How fast CrossConnect goes, the settings you can turn, and a sizing model for a deployment. This guide shows where the cost actually lives, why supporting many operators at once stays cheap, and how much CPU, memory, and storage to set aside for the size of your fleet, the number of operators, and the length of history you keep.
This is a sizing reference, not a marketing sheet. Each section explains what is behind a number: the cache and how long it holds (its TTL), the lock in front of the config engine, the pool default, the meter you watch. The sizing tiers are conservative starting points, anchored to the measured reference workload at the back of this guide. Test at your own scale before going live.
CrossConnect is a single application process backed by a PostgreSQL database, plus an optional helper service for config analysis (a Batfish sidecar). Sizing it comes down to finding the few places where work is genuinely expensive and confirming the cheap paths stay cheap. Four facts frame every number here:
Most operator traffic is reads: loading dashboards and lists. The summaries operators ask for repeatedly are served from a short-lived in-memory cache, so adding more simultaneous operators adds CPU, not database load.

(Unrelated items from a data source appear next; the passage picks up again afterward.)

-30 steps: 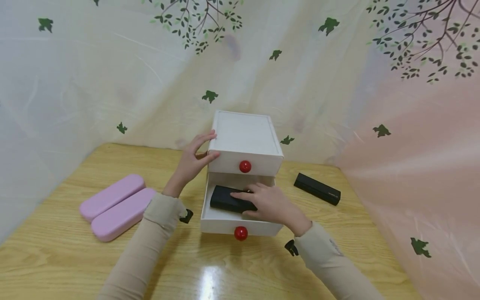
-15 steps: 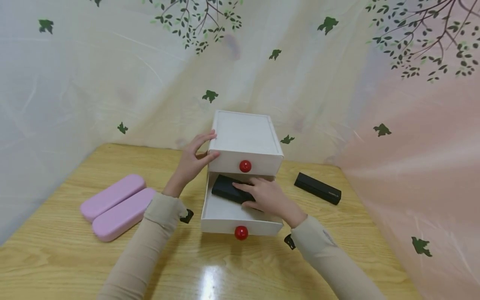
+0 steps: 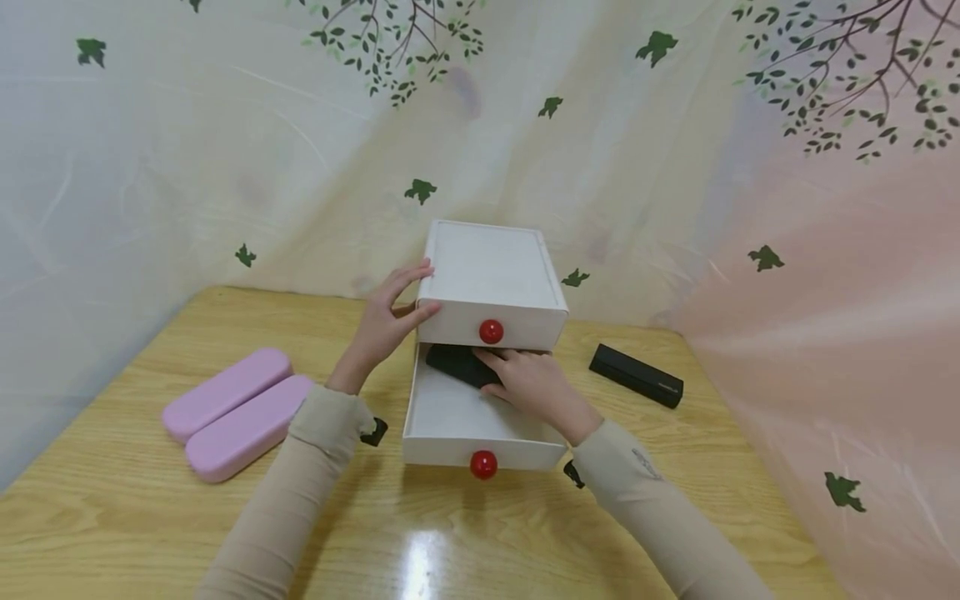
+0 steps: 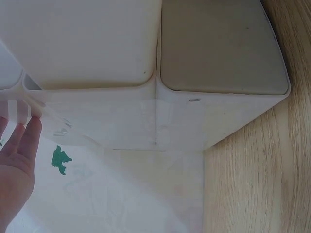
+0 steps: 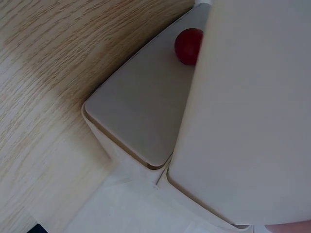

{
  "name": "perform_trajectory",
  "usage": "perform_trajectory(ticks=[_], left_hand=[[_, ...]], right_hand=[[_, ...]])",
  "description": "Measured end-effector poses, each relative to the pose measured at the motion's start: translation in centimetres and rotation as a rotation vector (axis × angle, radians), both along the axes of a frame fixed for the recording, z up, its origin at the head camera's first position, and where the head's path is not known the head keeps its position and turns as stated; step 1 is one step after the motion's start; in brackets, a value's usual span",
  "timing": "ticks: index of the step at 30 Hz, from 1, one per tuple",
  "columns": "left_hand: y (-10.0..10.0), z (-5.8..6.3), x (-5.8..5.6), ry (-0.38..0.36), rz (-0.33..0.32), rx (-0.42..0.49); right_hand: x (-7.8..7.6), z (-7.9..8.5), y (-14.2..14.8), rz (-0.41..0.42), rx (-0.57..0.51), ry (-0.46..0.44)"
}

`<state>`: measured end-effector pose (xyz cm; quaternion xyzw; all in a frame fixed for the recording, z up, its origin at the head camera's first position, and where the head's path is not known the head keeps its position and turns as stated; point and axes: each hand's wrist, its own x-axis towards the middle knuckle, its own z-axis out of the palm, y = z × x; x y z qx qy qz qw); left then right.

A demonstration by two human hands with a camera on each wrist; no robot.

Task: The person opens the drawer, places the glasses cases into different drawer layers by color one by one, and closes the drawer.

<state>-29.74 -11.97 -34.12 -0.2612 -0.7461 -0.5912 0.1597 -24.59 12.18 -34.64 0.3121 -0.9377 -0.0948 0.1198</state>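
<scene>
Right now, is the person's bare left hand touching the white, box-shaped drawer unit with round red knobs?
Touching. The head view shows the left hand against the drawer unit, fingertips at its top left edge, thumb across its front corner.

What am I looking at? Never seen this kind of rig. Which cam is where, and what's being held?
No robot: these are a person's two bare hands. The head picture comes from a camera worn on the head, looking forward and down. The other two come from cameras on the wrists, so the white cabinet looks close and turned sideways.

The left hand rests against the cabinet's upper left side. The right hand reaches into the pulled-out drawer and touches a black case; whether it grips it isn't clear.

On the table, two pink cases lie left, a black box right.
</scene>
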Motion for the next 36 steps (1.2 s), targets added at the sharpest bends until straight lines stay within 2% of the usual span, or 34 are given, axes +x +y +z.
perform_trajectory(ticks=[9,14,26,36], left_hand=[[0.2,0.1,0.1,0.005,0.003,-0.007],[0.2,0.1,0.1,-0.005,0.007,-0.005],[0.1,-0.1,0.0,-0.006,0.011,0.004],[0.2,-0.1,0.1,-0.012,0.010,-0.005]], right_hand=[[-0.1,0.1,0.5,-0.006,-0.008,-0.036],[0.3,0.4,1.1,0.009,-0.011,-0.067],[2.5,1.6,2.6,0.081,-0.104,-0.092],[4.0,1.5,4.2,0.125,-0.186,-0.049]])
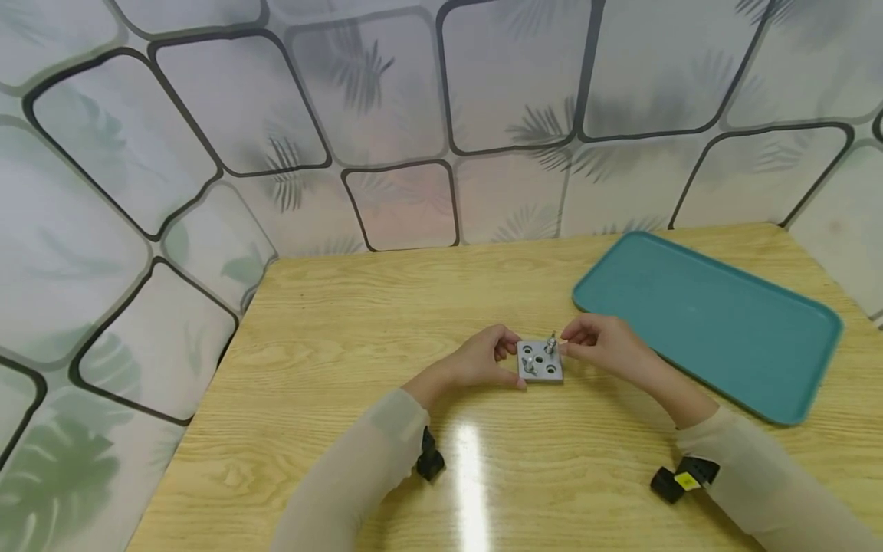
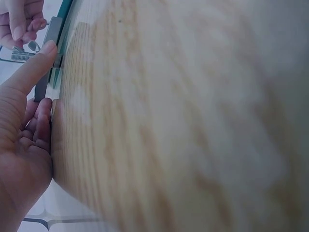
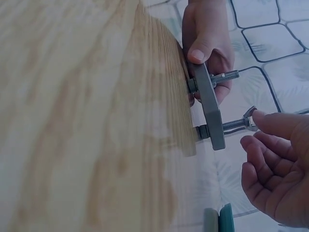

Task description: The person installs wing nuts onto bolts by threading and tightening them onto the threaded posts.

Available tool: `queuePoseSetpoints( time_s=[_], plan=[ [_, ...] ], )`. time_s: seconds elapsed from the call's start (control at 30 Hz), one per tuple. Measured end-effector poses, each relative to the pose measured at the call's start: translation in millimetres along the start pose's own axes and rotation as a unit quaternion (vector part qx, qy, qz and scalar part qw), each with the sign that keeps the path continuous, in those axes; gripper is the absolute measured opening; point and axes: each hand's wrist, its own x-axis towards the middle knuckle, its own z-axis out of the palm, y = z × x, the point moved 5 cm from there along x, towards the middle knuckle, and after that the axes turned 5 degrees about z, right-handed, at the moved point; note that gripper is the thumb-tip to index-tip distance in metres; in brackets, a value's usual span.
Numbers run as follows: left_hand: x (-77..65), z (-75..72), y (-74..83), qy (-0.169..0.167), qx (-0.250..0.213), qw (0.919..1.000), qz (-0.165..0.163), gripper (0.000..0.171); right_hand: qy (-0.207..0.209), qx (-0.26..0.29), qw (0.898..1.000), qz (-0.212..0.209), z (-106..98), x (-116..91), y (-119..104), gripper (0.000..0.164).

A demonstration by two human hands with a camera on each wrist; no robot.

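Note:
A small square metal plate (image 1: 552,360) with several holes is gripped at its left edge by my left hand (image 1: 479,360), thumb on the near side. Two bolts pass through the plate, each with a wing nut. One bolt (image 3: 225,77) stands nearer my left hand. The other bolt (image 3: 233,124) carries a wing nut (image 3: 250,122) near its threaded end. My right hand (image 1: 610,349) is at that wing nut, its thumb touching a wing and the index fingertip close by. The other right fingers curl loosely. Bolt heads show on the plate's underside in the right wrist view.
A teal rectangular tray (image 1: 724,330) lies to the right, just beyond my right forearm. The wooden table (image 1: 359,307) extends around the plate. A patterned cloth backdrop (image 1: 386,92) hangs behind and at the sides. Black wrist devices (image 1: 429,458) sit under both sleeves.

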Motion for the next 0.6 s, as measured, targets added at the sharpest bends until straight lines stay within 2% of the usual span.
queuePoseSetpoints(
  time_s=[0.23,0.4,0.6],
  plan=[
    [0.6,0.1,-1.1,-0.001,0.004,1.0000,-0.004,0.065,0.029,-0.014,0.999,0.027,0,4,-2,0.032],
    [0.1,-0.1,-0.7,0.000,0.004,1.0000,0.002,0.064,0.046,-0.016,0.999,0.013,5,10,-4,0.032],
    [0.6,-0.5,-0.7,0.001,0.005,1.0000,0.007,0.063,0.035,-0.009,0.999,0.020,6,11,-6,0.029]
  ],
)
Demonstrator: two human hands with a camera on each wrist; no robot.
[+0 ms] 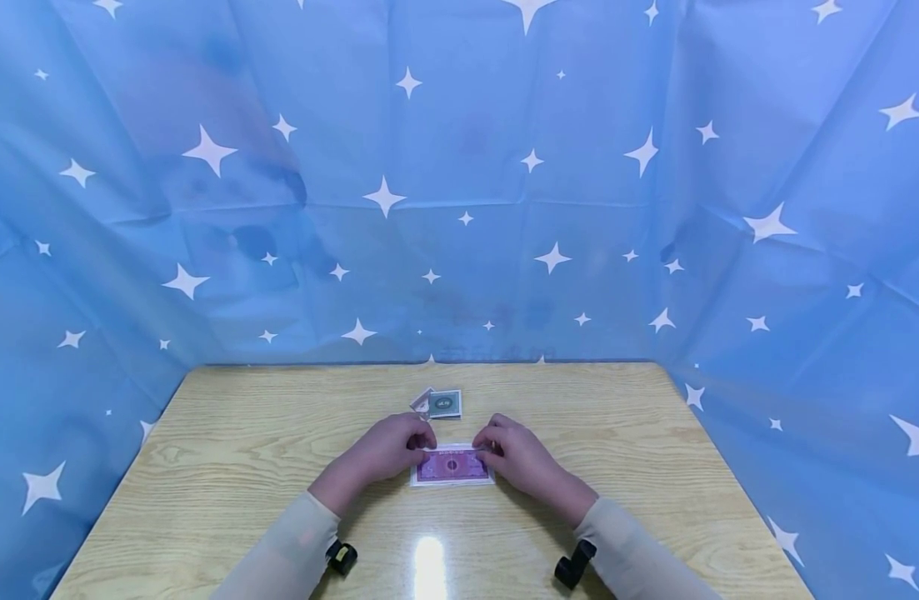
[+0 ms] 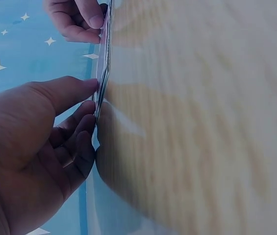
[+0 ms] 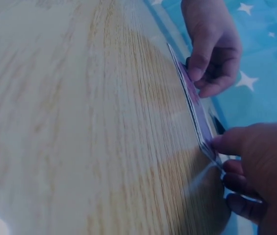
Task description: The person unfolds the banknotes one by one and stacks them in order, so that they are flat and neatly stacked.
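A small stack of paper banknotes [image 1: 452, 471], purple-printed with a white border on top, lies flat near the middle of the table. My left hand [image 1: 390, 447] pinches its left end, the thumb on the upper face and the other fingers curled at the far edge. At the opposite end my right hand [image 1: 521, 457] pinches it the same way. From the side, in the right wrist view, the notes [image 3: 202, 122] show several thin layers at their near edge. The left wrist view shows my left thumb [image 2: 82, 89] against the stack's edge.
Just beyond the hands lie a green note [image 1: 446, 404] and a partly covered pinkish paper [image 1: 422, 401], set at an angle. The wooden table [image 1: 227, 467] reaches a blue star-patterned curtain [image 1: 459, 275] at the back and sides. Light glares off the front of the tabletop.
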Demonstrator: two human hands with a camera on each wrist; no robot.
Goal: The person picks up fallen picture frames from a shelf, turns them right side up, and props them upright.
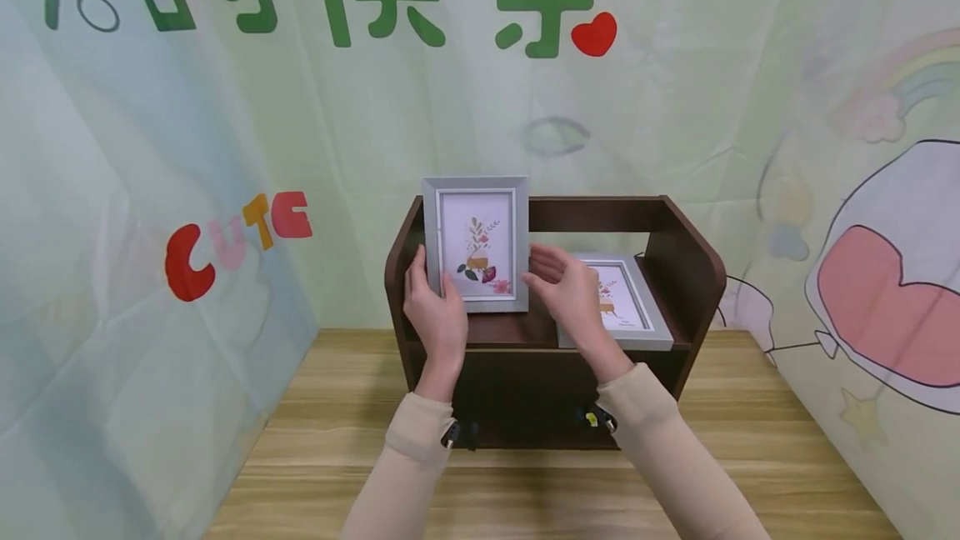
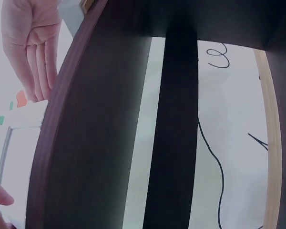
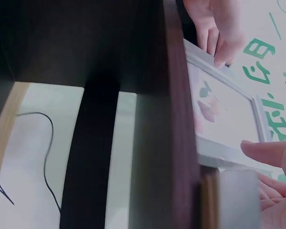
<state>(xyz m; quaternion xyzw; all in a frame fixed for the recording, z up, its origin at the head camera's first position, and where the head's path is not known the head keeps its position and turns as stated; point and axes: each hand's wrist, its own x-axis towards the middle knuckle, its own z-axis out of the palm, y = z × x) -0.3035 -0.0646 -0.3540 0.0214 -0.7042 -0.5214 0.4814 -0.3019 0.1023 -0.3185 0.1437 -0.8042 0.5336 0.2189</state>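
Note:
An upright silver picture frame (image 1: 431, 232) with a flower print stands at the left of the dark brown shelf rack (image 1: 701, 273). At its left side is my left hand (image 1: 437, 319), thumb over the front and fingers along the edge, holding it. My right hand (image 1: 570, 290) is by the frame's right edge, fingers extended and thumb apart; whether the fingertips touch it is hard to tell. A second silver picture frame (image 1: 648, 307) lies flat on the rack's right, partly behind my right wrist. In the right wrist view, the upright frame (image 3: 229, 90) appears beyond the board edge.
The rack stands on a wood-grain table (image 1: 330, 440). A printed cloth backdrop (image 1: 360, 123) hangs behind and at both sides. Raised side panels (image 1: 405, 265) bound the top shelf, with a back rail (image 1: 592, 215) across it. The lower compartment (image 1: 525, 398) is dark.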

That is why the measured workload held flat from 90 to 150 concurrent loads.
Analysis across the whole fleet runs against a single Batfish session, guarded by a fair lock. It is the only place where simultaneous requests wait in line rather than run side by side, which is why it moves onto its own host first as you grow.
CPU and memory are sized once per tier and rarely change. The database volume grows steadily as metric and flow history and config snapshots pile up, so the recurring cost decision is the storage plan, not the compute plan.
Discovery, webhook delivery, and the intent sweep run on small fixed-size worker pools on a fixed schedule. They do not grow with operator traffic, and discovery ships turned off, so they never surprise a sizing estimate.
The figure below is both the architecture and the sizing model. Each arrow is labelled with what makes that path cheap or expensive, because that is what you are sizing for. Cached summaries served from memory keep many operators cheap to support; writes and uncached lists go to PostgreSQL; analysis across the whole fleet is the one path that runs a single request at a time on a single engine session.
flowchart LR
subgraph CLIENTS["OPERATORS & INTEGRATIONS"]
direction TB
OP["Operators
dashboards · lists · UI"]
API["Integrations
/api/v1/* · rate-limited"]
end
subgraph APPNODE["CROSSCONNECT APPLICATION NODE"]
direction TB
APP["App process
Java 21 · Spring Boot 3.4 · Vaadin"]
CACHE[("In-memory caches
memoized · 15-60s TTL")]
POOL["HikariCP pool
sized per tier"]
end
PG[("PostgreSQL
system of record")]
BF["Batfish sidecar
single session · fair lock"]
OP -- "cached read (cheap)" --> APP
API -- "fixed-window limit" --> APP
APP -- "serve hot rollup" --> CACHE
APP -- "write / uncached list" --> POOL
POOL -- "JDBC / TLS" --> PG
CACHE -. "miss: fleet-read 60s TTL" .-> POOL
APP -- "analyze (queues on lock)" --> BF
BF -. "JDBC: per-device config read on miss" .-> PG
classDef app fill:#173a6b,stroke:#0f2a4f,color:#ffffff;
classDef store fill:#e3f3f6,stroke:#1797b3,color:#173a6b;
classDef gate fill:#fdf0dd,stroke:#e0892a,color:#173a6b;
classDef ext fill:#ffffff,stroke:#9aa8c0,color:#173a6b;
class APP app;
class CACHE,PG store;
class BF gate;
class OP,API,POOL ext;
The sizing model follows directly from that path. You size four things, in order: the application node (CPU for handling many operators at once, memory for the data it keeps in flight), the database (connections matched to the pool, RAM for the active working set, disk for how long you keep history), the config engine (memory that grows with the size of the fleet, moved off the app node once it gets heavy), and the storage volume (the one number that keeps growing over time). The later sections cover each one in turn.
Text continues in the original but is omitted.